Paradigma Madilog pada hakikatnya membangun karakter bangsa Indonesia dalam masyarakat modern untuk mendedogmatisasi kepercayaan yang bertumpu pada 'kaya' maupun 'miskin' adalah pemberian Tuhan—Madilog menawarkan cara hidup yang lebih radikal, membongkar kepercayaan kolot (berhala pemikiran), kemiskinan pun kekayaan bukanlah campur tangan Tuhan atau intervensi hal-hal mistik melainkan ia (kemiskinan) lahir kerena relasi sosial yang dikotomi dan hegemonik. Kapitalisme.

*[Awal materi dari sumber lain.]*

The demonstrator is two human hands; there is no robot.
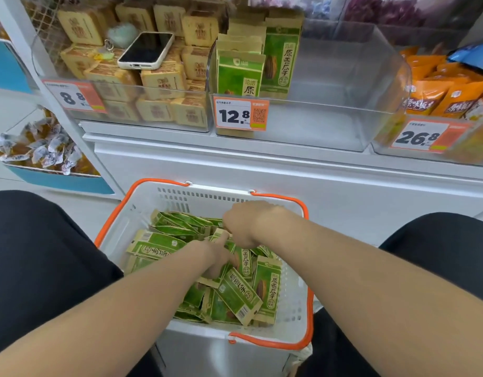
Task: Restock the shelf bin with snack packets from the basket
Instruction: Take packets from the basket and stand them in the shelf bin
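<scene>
Left bin (44,69): orange price tag (71,97) reads 8.8.
Middle bin (343,110): front tag (240,113) reads 12.8, beside a QR code.
Right bin (384,149): label (425,137) reads 26.8.
Green packets (282,63), in the middle bin and the near basket (207,202): 原香瓜子.

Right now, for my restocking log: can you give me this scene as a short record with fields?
basket: white, orange handles, full of green snack packets
shelf bin: clear, tagged 12.8, few standing packets at its left, rest bare
left hand: fingers buried among basket packets, grip unclear
right hand: fingers curled on a packet's top edge
phone: lying on tan packets, left of shelf bin
</scene>
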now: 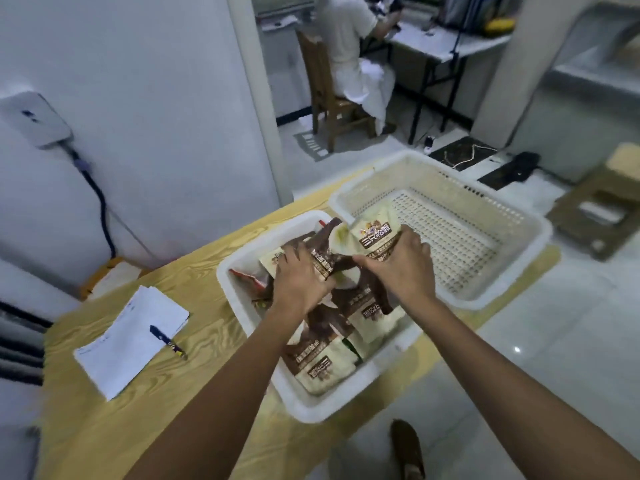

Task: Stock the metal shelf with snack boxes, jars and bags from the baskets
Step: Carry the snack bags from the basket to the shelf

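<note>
Snack bags heaped in near basket on counter. Left hand grips a brown bag; right hand pinches a cream bag. Likely light, crinkly, slippery: hold by sealed edges.

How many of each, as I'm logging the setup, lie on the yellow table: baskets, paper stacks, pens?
Baskets: 2, the near basket holding snack bags and the far basket
Paper stack: 1
Pen: 1
Total: 4
</note>
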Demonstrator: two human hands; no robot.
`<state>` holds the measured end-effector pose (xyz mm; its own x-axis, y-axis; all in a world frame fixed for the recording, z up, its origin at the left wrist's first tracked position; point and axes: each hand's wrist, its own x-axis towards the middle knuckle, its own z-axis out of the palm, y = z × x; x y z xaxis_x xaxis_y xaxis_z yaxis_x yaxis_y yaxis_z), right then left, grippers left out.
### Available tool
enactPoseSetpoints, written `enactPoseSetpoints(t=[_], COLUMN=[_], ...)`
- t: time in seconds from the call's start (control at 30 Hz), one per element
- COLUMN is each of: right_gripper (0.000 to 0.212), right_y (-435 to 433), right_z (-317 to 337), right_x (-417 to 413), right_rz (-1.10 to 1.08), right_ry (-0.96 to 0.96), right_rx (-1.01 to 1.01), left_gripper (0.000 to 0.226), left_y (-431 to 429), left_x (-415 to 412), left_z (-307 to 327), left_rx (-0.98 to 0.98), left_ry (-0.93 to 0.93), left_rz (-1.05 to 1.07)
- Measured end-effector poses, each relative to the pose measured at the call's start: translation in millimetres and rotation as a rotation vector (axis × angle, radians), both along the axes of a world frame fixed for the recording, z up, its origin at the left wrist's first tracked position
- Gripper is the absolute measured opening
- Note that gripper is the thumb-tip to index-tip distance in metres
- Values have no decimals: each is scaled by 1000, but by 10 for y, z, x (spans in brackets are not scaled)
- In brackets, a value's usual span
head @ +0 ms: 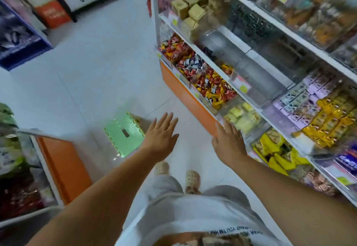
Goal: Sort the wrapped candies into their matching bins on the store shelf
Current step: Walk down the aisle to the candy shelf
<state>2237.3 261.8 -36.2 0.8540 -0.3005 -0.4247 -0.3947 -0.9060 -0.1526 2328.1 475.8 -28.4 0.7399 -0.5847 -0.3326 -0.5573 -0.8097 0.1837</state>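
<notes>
Clear bins of wrapped candies line the low shelf on the right: red and yellow wrappers (172, 49), red, white and blue ones (193, 67), yellow and red ones (214, 89), and pale yellow packets (241, 117). My left hand (160, 135) is stretched out over the aisle floor, fingers straight, holding nothing. My right hand (229, 141) is also flat and empty, just in front of the shelf's orange base (185, 95), below the pale yellow bin.
A green plastic stool (124, 133) stands on the white tiled floor ahead of my left hand. Another shelf with an orange base (61, 166) sits at the left. Upper shelves on the right hold boxes (191, 8) and bagged snacks (278, 149).
</notes>
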Motion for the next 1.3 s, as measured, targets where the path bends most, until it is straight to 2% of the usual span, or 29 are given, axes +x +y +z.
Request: enactPoseSetpoints(t=[0.27,0.47,0.9,1.13,1.3], right_gripper=[54,56,58,58,57], right_y=[72,109,-65,-44,127], right_z=[-47,-84,-334,-654,-937], right_x=[868,1259,2158,2698,3429], right_rz=[-243,-383,-367,-494,-598], right_ry=[-27,-3,6,20,60], right_rx=[-12,6,71,93,86], left_gripper=[61,62,64,65,64], left_y=[-240,-443,-798,-820,-715], left_x=[1360,2065,2916,3624,4489], left_z=[-40,-34,-333,-651,-947], left_rx=[53,85,150,165,197], left_ry=[-24,15,30,53,67], left_rz=[-257,-390,-441,-508,-589])
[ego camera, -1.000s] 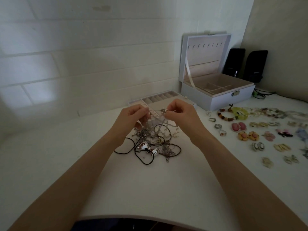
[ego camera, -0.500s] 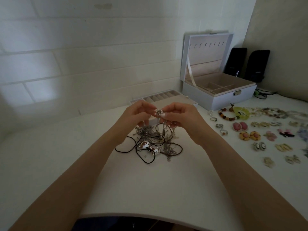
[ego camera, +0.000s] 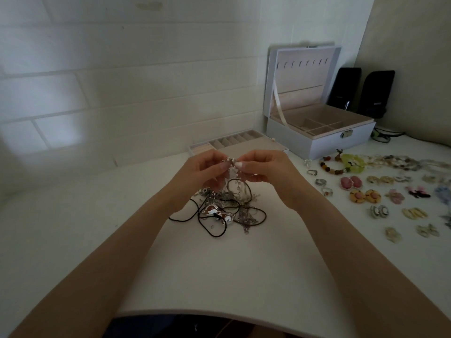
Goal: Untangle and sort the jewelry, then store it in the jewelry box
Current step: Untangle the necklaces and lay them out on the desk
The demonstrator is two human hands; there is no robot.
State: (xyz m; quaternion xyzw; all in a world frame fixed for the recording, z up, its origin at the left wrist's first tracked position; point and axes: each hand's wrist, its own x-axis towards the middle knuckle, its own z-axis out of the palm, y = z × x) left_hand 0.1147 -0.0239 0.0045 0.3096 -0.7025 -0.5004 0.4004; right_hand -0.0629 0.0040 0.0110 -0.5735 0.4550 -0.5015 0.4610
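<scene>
Both hands are meeting above the middle of the tabletop [ego camera: 219, 276]. The left hand [ego camera: 195, 176] and the right hand [ego camera: 266, 174] are each pinching a thin pale chain [ego camera: 231, 164] between thumb and fingertips, fingers curled in tight, and the two grips are almost touching. The chain is hanging down from the pinch into the tangle [ego camera: 227, 208], which is lying on the tabletop just under the hands, at six o'clock from them. In that tangle black cords are looping around silvery chains and a shiny pendant [ego camera: 212, 212]; which strand belongs to which piece I cannot tell.

The jewelry box [ego camera: 341, 145] is standing at two o'clock from the hands, close to the wall, with its lid [ego camera: 302, 76] propped upright and its divided compartments showing. A tray [ego camera: 234, 142] with slots is sitting at twelve o'clock, just behind the hands and beside the box.

Sorted pieces are lying at three o'clock, well apart from the tangle — a beaded bracelet [ego camera: 332, 165] touching a yellow-green bracelet [ego camera: 352, 163], three rings [ego camera: 320, 182] in a loose column, pink earrings [ego camera: 351, 183], yellow earrings [ego camera: 364, 196] and more pairs trailing off toward the right edge. Two black speakers [ego camera: 344, 91] are standing behind the box, at its one o'clock.
</scene>
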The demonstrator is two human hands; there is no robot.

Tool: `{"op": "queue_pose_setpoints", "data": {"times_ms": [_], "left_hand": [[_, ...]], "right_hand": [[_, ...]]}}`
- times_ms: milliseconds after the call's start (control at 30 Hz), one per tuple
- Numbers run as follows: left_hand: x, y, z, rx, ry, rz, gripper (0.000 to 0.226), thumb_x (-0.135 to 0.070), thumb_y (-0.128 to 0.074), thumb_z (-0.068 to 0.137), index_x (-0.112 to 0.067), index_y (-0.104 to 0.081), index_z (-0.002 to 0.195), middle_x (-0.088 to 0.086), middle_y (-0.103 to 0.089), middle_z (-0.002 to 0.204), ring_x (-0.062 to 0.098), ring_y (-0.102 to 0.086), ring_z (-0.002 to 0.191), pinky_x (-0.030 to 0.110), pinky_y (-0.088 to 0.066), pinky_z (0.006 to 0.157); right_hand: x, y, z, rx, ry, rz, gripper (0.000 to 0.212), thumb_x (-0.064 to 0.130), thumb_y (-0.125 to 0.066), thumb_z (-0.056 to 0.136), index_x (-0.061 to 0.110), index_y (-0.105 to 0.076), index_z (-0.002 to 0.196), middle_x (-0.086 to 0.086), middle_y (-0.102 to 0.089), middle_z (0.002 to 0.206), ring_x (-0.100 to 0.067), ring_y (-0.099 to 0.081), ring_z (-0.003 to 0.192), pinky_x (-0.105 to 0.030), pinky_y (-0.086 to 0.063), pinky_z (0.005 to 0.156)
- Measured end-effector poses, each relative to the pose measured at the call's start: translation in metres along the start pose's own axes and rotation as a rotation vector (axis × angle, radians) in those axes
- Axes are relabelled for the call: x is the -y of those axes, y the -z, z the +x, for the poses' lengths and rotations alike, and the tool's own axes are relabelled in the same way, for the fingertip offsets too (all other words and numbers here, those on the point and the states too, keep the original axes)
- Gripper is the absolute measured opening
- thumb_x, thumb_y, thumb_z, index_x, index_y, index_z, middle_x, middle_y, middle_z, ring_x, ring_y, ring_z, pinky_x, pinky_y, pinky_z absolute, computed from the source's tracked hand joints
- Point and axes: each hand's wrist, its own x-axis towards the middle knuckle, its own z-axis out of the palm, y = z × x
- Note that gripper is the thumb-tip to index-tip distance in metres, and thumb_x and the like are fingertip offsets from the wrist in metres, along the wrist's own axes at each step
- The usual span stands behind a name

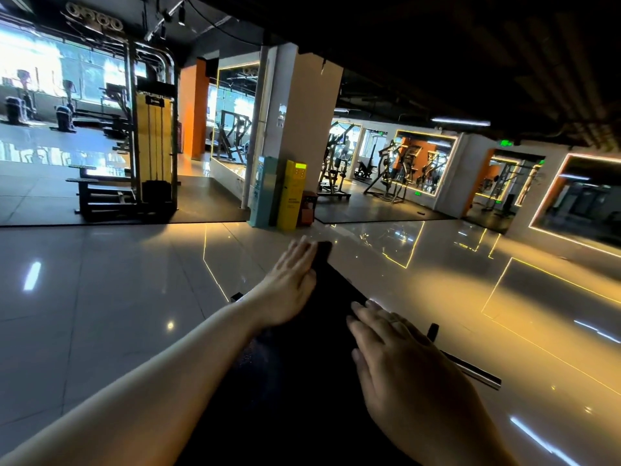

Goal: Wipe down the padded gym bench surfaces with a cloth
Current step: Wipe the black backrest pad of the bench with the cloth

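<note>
A black padded bench (302, 364) runs away from me down the middle of the head view. My left hand (289, 284) reaches far forward and lies flat along the pad's left edge, its fingertips near the dark far end (324, 247). Closer to me, my right hand (400, 361) rests palm down on the right side of the pad, fingers slightly spread. No cloth can be made out against the dark pad under either hand.
A steel crossbar (473, 369) with black end caps sticks out from under the bench on the right; another cap (237, 296) shows on the left. Glossy tiled floor surrounds the bench. A pillar with a yellow kiosk (291, 193) and a cable machine (151, 146) stand farther off.
</note>
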Motion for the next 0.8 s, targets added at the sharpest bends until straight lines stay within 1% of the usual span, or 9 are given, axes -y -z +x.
{"op": "queue_pose_setpoints", "data": {"times_ms": [67, 200, 267, 333, 400, 467, 567, 667, 800], "left_hand": [[-0.006, 0.003, 0.015, 0.024, 0.098, -0.011, 0.059, -0.038, -0.023, 0.103, -0.024, -0.01, 0.159, -0.006, 0.001, 0.166, 0.015, 0.011, 0.152, 0.028, 0.007, 0.12], [-0.033, -0.002, -0.023, 0.044, -0.272, -0.116, 0.062, -0.02, -0.034, 0.095, -0.029, -0.024, 0.156, -0.02, -0.012, 0.161, -0.001, 0.006, 0.15, 0.018, 0.008, 0.12], [-0.017, -0.001, -0.033, 0.045, -0.354, -0.141, 0.063, -0.019, -0.034, 0.096, -0.025, -0.019, 0.157, -0.015, -0.011, 0.163, 0.0, 0.004, 0.15, 0.019, 0.005, 0.121], [0.001, 0.002, -0.015, -0.001, -0.207, -0.117, 0.063, -0.033, -0.027, 0.097, -0.023, -0.01, 0.156, -0.007, -0.003, 0.165, 0.005, 0.006, 0.151, 0.029, 0.002, 0.124], [0.001, 0.005, 0.006, 0.007, 0.098, -0.075, 0.061, -0.037, -0.026, 0.104, -0.024, -0.004, 0.158, -0.004, 0.007, 0.165, 0.008, 0.011, 0.15, 0.03, 0.006, 0.123], [-0.016, -0.001, 0.009, 0.012, 0.159, -0.002, 0.058, -0.041, -0.023, 0.106, -0.026, -0.002, 0.159, -0.006, 0.011, 0.164, 0.01, 0.015, 0.15, 0.028, 0.008, 0.119], [-0.048, -0.009, -0.033, 0.016, -0.155, 0.004, 0.06, -0.049, -0.018, 0.101, -0.03, -0.008, 0.158, -0.015, 0.007, 0.164, 0.0, 0.017, 0.148, 0.025, 0.011, 0.121], [-0.034, -0.008, -0.055, 0.03, -0.322, -0.031, 0.056, -0.034, -0.03, 0.106, -0.028, -0.009, 0.158, -0.02, 0.005, 0.162, -0.005, 0.014, 0.148, 0.021, 0.01, 0.121], [0.0, 0.002, -0.011, 0.01, 0.099, -0.037, 0.059, -0.034, -0.026, 0.107, -0.02, -0.001, 0.158, -0.003, 0.011, 0.164, 0.014, 0.014, 0.151, 0.035, 0.007, 0.124]], "right_hand": [[0.001, 0.004, -0.002, 0.0, -0.005, -0.016, 0.045, 0.038, -0.05, 0.09, 0.025, -0.065, 0.13, 0.008, -0.063, 0.135, -0.009, -0.057, 0.128, -0.025, -0.036, 0.104], [0.004, 0.009, -0.002, 0.02, -0.014, -0.001, 0.045, 0.04, -0.045, 0.086, 0.028, -0.07, 0.122, 0.011, -0.067, 0.129, -0.007, -0.062, 0.119, -0.024, -0.037, 0.101], [0.004, 0.01, 0.0, 0.016, -0.009, 0.008, 0.042, 0.04, -0.046, 0.085, 0.03, -0.072, 0.117, 0.012, -0.068, 0.126, -0.006, -0.063, 0.117, -0.022, -0.036, 0.1], [0.004, 0.013, -0.001, 0.01, -0.013, 0.029, 0.038, 0.039, -0.052, 0.085, 0.03, -0.072, 0.117, 0.012, -0.069, 0.125, -0.005, -0.063, 0.118, -0.021, -0.035, 0.101], [0.006, 0.017, -0.002, 0.012, -0.043, 0.04, 0.038, 0.037, -0.06, 0.081, 0.029, -0.072, 0.116, 0.011, -0.069, 0.126, -0.002, -0.06, 0.119, -0.019, -0.031, 0.102], [0.007, 0.017, -0.004, 0.017, -0.1, 0.04, 0.038, 0.035, -0.06, 0.081, 0.027, -0.072, 0.117, 0.007, -0.068, 0.128, -0.002, -0.055, 0.121, -0.02, -0.024, 0.104], [0.008, 0.016, -0.007, 0.057, -0.23, 0.05, 0.04, 0.036, -0.055, 0.085, 0.022, -0.071, 0.118, 0.001, -0.068, 0.128, -0.013, -0.063, 0.12, -0.027, -0.034, 0.102], [0.009, 0.018, -0.009, 0.097, -0.281, 0.07, 0.043, 0.041, -0.051, 0.085, 0.023, -0.071, 0.12, 0.003, -0.069, 0.126, -0.01, -0.068, 0.111, -0.02, -0.04, 0.089], [0.01, 0.024, -0.01, 0.113, -0.224, 0.122, 0.046, 0.035, -0.04, 0.101, 0.025, -0.051, 0.145, 0.004, -0.043, 0.155, -0.006, -0.045, 0.138, -0.015, -0.024, 0.101]]}}
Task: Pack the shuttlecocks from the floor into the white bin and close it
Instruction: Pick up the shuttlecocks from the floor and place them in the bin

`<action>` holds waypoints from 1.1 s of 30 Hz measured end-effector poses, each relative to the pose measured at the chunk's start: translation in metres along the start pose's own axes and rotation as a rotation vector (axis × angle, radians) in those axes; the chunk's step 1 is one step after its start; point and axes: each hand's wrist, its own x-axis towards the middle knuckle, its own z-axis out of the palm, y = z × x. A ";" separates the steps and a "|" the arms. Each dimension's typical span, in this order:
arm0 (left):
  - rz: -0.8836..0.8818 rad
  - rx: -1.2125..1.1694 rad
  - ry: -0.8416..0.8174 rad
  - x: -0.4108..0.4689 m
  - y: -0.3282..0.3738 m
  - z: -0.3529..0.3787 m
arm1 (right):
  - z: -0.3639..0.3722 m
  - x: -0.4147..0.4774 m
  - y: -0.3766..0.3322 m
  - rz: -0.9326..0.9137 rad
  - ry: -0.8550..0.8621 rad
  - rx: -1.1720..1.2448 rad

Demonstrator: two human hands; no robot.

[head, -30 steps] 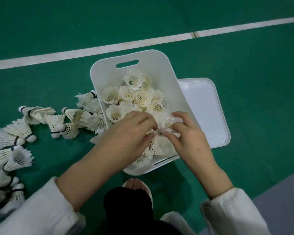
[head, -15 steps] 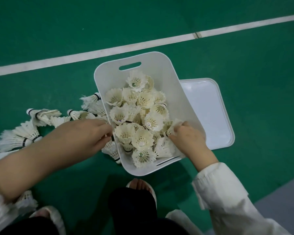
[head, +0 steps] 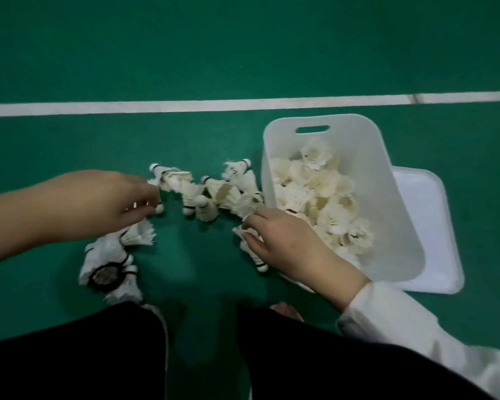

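Observation:
The white bin (head: 387,226) stands open on the green floor at the right, holding several feather shuttlecocks (head: 329,203). Its white lid (head: 433,226) lies flat under and behind its right side. A loose cluster of shuttlecocks (head: 214,192) lies just left of the bin. Another bunch (head: 110,267) lies lower left. My left hand (head: 107,203) is curled on a shuttlecock whose cork sticks out below the fingers. My right hand (head: 286,241) rests beside the bin's left wall, fingers closed on a shuttlecock (head: 254,255) on the floor.
A white court line (head: 185,106) runs across the floor behind everything. My legs in black trousers (head: 300,356) fill the bottom of the view, with a foot (head: 286,308) close to the bin's near corner. Bare green floor lies between the two shuttlecock clusters.
Both hands have left the bin and moved left to the shuttlecocks on the floor. The view has swung left, so the bin now sits at the right.

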 end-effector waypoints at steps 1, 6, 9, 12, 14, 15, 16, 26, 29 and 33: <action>-0.074 -0.036 -0.025 -0.013 -0.005 0.006 | 0.009 0.011 -0.006 -0.029 -0.048 -0.026; -0.336 -0.180 -0.068 -0.065 -0.009 0.054 | 0.051 0.051 -0.016 -0.058 -0.252 -0.190; -0.418 -0.247 -0.109 -0.079 -0.006 0.096 | 0.071 0.062 -0.009 0.045 -0.364 -0.320; -0.421 -0.248 -0.150 -0.082 0.001 0.139 | 0.086 0.066 0.001 0.153 -0.489 -0.424; -0.392 -0.225 -0.154 -0.081 0.004 0.163 | 0.092 0.067 0.004 0.217 -0.535 -0.409; -0.373 -0.214 -0.145 -0.081 0.005 0.172 | 0.094 0.067 0.004 0.239 -0.535 -0.395; -0.348 -0.194 -0.126 -0.082 0.006 0.179 | 0.096 0.067 0.004 0.257 -0.528 -0.395; -0.216 0.054 -0.065 -0.087 0.003 0.216 | 0.098 0.077 0.001 0.297 -0.550 -0.438; -0.208 0.039 0.012 -0.085 0.003 0.215 | 0.098 0.079 -0.005 0.271 -0.391 -0.237; -0.334 -0.111 0.172 -0.080 0.009 0.196 | 0.094 0.081 -0.019 0.239 -0.185 0.127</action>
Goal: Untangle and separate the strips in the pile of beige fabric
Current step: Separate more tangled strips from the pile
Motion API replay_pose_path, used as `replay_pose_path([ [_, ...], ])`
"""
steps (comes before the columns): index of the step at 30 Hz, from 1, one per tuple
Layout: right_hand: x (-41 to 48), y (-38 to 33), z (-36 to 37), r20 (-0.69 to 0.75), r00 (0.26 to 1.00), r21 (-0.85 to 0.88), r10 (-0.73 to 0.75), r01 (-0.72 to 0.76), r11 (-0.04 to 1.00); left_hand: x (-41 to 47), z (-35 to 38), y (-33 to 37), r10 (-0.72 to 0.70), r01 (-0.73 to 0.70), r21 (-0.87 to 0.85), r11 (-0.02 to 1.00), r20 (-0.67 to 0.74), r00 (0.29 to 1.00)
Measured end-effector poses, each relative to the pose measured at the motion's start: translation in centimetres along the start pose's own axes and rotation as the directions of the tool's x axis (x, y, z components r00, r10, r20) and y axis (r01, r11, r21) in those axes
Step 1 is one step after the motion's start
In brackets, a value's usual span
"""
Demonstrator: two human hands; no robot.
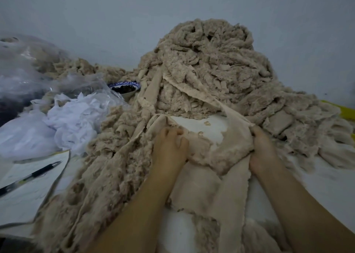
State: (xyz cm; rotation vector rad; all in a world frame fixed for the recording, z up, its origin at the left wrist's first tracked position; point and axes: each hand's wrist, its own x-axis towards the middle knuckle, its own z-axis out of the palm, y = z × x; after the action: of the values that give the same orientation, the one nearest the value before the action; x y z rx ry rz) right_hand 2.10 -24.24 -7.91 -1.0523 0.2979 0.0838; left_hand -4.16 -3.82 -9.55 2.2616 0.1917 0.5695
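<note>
Left hand (pixel 171 145) and right hand (pixel 262 147), apart, both clutch one beige strip (pixel 221 151), stretching it free from pile (pixel 207 70).

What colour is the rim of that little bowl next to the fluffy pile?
The bowl has a blue-and-white patterned rim, seen in the head view.

A pen (pixel 30 177) lies on paper (pixel 23 204) near crumpled white bags (pixel 73 122) and a blue-rimmed bowl (pixel 127 96).
</note>
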Motion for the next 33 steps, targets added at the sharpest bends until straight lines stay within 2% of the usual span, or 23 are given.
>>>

Tan Malaka dan Konsistensi Perjuangannya
Sekembalinya ke tanah air dari sekolahnya di Belanda (1913-1919), Tan Malaka melibatkan diri beraktivitas politik bersama Serikat Pekerja yang selanjutnya berkamuflase menjadi Partai Komunis Indonesia (PKI) pada Desember 1921. Tan Malaka mulai rewel (jadi pemberontak) pada kolonial akhirnya ia diasingkan ke Belanda.
Tan Malaka getol melakukan perlawanan meskipun dalam pengasingan ia tetap berjuang dengan mendirikan Partai Republik Indonesia (PARI) di Bangkok, sebuah partai kladenstin yang tersebar di banyak wilayah di Indonesia (khususnya Sumatra dan Jawa) selama dekade berikutnya, meskipun masih berada di Cina selatan sampai 1937 dan setelah itu lebih sering bersembunyi di Singapura. Di tengah pendudukan Jepang pada 1942, Tan Malaka secara sembunyi-sembunyi kembali ke tanah air. Dia kemudian melakukan perjalanan melalui Sumatra ke Banten dan bekerja sebagai juru tulis di sebuah tambang batu bara di Banten selatan.
Tetap bergerilya untuk Indonesia, bahkan perjuangan menegakan dan memerdekakan kedaulatan martabat bangsa tidak berhenti sampai Indonesia merdeka, perjuangannya masih tetap membara pasca Revolusi Indonesia dan Proklamasi 1945 yang dinilainya terlalu buru-buru tanpa pemikiran yang matang.
Suatu malam pada sebuah pertemuan yang dihadiri Bung Karno, Bung Hatta, Bung Sjahrir, dan K.H. Agus Salim—Tan Malaka yang datang tanpa diundang tiba-tiba berkata lantang: “Kepada kalian para sahabat, tahukah kalian kenapa aku tidak tertarik pada kemerdekaan yang kalian ciptakan? Aku merasa bahwa kemerdekaan itu tidak kalian rancang untuk kemaslahatan bersama. Kemerdekaan kalian diatur oleh segelintir manusia, tidak menciptakan revolusi besar. Hari ini aku datang kepadamu, wahai Soekarno sahabatku… Harus aku katakan bahwa kita belum merdeka, karena merdeka haruslah 100 persen...!” (Baca: Tan Malaka, Menuju Merdeka 100%)
Menurut Tan Malaka, kita mengalami perjalanan yang salah tentang arti sebuah kemerdekaan, bangsa tidak pernah merdeka (kemerdekaan sejati) sampai kapanpun apabila ini tidak segera diperbaiki. Merdeka yang Bung Karno dkk. ciptakan adalah merdeka yang hanya bagi para pemimpinnya dan tidak untuk kelas bawah, olehnya kemerdekaan yang mereka ciptakan bukan merdeka yang sebenar-benarnya atau 100 persen.
Pada pecahnya Revolusi tahun 1945, Tan Malaka menentang kebijakan yang yang terlalu hati-hati dari kepemimpinan Republik Indonesia, yakni Presiden Sukarno dan Wakil Presiden Mohammad Hatta. Ia lebih menyukai mobilisasi massa sebagai bentuk perubahan revolusioner. Tan Malaka menjadi tokoh sentral dalam Persatuan Perjuangan radikal menuntut 'kemerdekaan 100 persen'.
Tan Malaka dan Riwayat Percintaannya
Berbeda dengan Bung Karno, Kamerad Tan Malak rupanya melajang seumur hidupnya.
Tan Malaka dikabarkan hidup membujang hingga akhir hayatnya. Ia dikenal sebagai seorang revolusioner yang kesepian. Meski begitu bukan berarti dia tidak pernah punya hubungan asmara dengan perempuan.